▸ **WHAT TO DO**: Please repeat the whole listing exactly, but leave the pictures out.
——
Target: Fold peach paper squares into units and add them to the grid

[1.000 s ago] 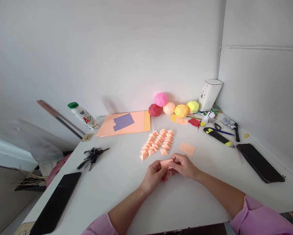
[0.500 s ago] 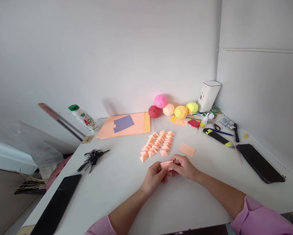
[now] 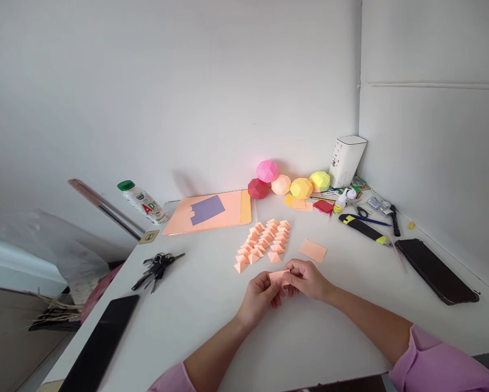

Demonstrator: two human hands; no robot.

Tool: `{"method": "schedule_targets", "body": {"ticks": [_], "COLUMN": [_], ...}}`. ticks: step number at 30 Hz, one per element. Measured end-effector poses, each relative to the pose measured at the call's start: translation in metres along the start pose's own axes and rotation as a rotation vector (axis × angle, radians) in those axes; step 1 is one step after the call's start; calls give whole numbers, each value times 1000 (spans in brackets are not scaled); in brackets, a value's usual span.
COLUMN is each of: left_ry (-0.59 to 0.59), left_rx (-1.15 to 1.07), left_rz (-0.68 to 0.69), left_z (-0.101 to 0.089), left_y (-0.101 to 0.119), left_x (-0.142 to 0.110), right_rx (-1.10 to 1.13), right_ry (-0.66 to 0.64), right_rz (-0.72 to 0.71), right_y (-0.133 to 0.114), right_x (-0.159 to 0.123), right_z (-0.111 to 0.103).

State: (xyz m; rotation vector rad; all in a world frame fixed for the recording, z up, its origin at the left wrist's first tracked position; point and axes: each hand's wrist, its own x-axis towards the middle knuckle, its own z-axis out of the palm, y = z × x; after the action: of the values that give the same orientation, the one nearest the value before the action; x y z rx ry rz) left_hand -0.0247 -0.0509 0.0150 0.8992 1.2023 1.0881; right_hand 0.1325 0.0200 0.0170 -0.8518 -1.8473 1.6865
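Left hand and right hand are close together in the lower middle of the frame, both pinching a small piece of peach paper between thumbs and fingers. Just above it, near the centre, folded peach pieces lie in rows on the white table. A flat peach sheet lies right of them, near the right hand; faceted balls sit higher up.

Soft light; faint shadows on the wall; edges stretched.
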Motion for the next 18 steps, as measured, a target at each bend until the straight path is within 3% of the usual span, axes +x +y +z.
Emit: {"method": "schedule_targets", "body": {"ticks": [18], "left_ry": [-7], "left_rx": [0], "left_rz": [29], "left_z": [0], "left_y": [-2], "left_x": [0], "right_rx": [-11], "right_ry": [14], "right_rz": [-15], "right_y": [1], "right_x": [-1], "right_z": [1]}}
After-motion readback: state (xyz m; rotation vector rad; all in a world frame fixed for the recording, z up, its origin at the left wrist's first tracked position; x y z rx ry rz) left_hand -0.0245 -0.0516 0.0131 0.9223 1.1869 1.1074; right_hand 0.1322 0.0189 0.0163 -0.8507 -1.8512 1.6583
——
▸ **SOLUTION FOR THIS EXERCISE**:
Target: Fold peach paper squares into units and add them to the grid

[1.000 s ago] 
[0.500 s ago] 
[now] 

Demonstrator: two human hands; no robot.

Tool: `{"method": "schedule_targets", "body": {"ticks": [_], "COLUMN": [_], ...}}`. ticks: step number at 30 Hz, one per element. Measured end-effector poses, each relative to the pose measured at the call's start: translation in metres along the start pose's own axes and rotation as a rotation vector (axis × angle, radians) in those axes; step 1 is one step after the call's start; calls give whole numbers, each value times 1000 (spans in brackets are not scaled); in brackets, a value's usual span.
COLUMN is each of: left_ry (-0.59 to 0.59), left_rx (-1.15 to 1.07), left_rz (-0.68 to 0.69), left_z (-0.101 to 0.089), left_y (-0.101 to 0.119), left_x (-0.142 to 0.110), right_rx (-1.10 to 1.13), right_ry (-0.66 to 0.64), right_rz (-0.72 to 0.71), right_y (-0.133 to 0.114), right_x (-0.159 to 0.123), right_z (-0.111 to 0.103).

State: (xyz m; rotation vector rad; all in a world frame fixed for the recording, z up, its origin at the left wrist's first tracked position; point and axes: each hand's wrist, its own x-axis towards the middle knuckle, its own z-axis out of the palm, y = z × x; after the action: of the values that give the same orientation, the one nearest the value before the action; x y z rx ry rz) left_hand -0.0247 -0.0509 0.0150 0.8992 1.2023 1.0881; right_hand 0.1325 0.0200 0.0170 -0.8518 -1.8473 1.6865
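Left hand and right hand are close together in the lower middle of the frame, both pinching a small piece of peach paper between thumbs and fingers. Just above it, near the centre, folded peach pieces lie in rows on the white table. A flat peach sheet lies right of them, near the right hand; faceted balls sit higher up.

Soft light; faint shadows on the wall; edges stretched.
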Motion for the next 18 steps, as measured, a target at each bend until the straight path is within 3% of the usual span, axes +x +y +z.
Emit: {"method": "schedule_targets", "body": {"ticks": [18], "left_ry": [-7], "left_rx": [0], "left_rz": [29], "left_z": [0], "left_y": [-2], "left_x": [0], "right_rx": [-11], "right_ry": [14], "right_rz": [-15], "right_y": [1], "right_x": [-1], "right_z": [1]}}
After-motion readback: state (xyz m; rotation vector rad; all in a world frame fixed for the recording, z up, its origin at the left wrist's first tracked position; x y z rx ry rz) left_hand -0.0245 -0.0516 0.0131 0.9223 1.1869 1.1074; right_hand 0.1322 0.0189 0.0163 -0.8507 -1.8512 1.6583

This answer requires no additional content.